Le gouvernement fédéral franchit une nouvelle étape pour stimuler la concurrence dans le secteur financier canadien. Le Bureau du surintendant des institutions financières (BSIF) a annoncé jeudi la mise en place d’un cadre d’approbation simplifié destiné à certaines nouvelles entités souhaitant intégrer le système financier fédéral.

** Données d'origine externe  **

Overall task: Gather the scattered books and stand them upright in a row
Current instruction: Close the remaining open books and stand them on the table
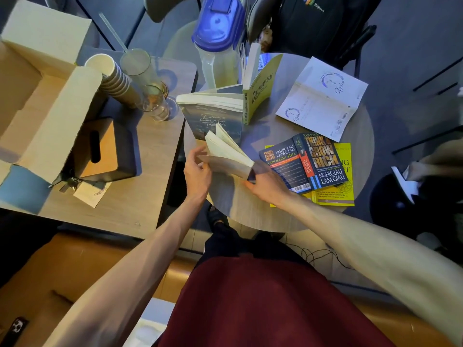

Cette réforme vise notamment les coopératives de crédit et les entreprises proposant des modèles bancaires innovants. Selon le régulateur, l’objectif est de rendre le processus d’agrément « plus rapide, plus clair et plus prévisible », tout en maintenant les exigences prudentielles qui encadrent le secteur financier canadien.
Le nouveau dispositif repose sur trois étapes distinctes : une évaluation préliminaire de l’état de préparation du demandeur, l’obtention de l’agrément ministériel et le lancement des activités. Le BSIF promet également des échéanciers mieux définis ainsi qu’une approche davantage fondée sur l’analyse des risques.
Parmi les nouveautés figure aussi la création d’un tableau de bord public permettant de suivre l’évolution des demandes d’autorisation, une mesure destinée à accroître la transparence du processus.
« Notre but est de créer une démarche plus fluide et plus accessible pour les nouvelles entités crédibles qui suivent le processus d’agrément fédéral, sans abaisser nos normes », a déclaré Peter Routledge, cité dans un communiqué.
Le BSIF souligne que cette initiative s’inscrit dans la foulée des mesures prévues au budget fédéral de 2025 visant à faciliter la création de nouvelles coopératives de crédit sous réglementation fédérale.
Selon le régulateur, le cadre modernisé répond à l’évolution rapide du secteur financier, marqué par l’émergence de nouveaux modèles d’affaires numériques et par une demande accrue de diversification des services financiers.
Les candidats qui ne répondent pas aux critères du nouveau programme seront redirigés vers les procédures d’approbation traditionnelles déjà en vigueur.
Le BSIF affirme que cette réforme permettra de favoriser l’innovation et la concurrence dans le secteur financier canadien sans compromettre la stabilité du système bancaire, considéré parmi les plus solides au monde.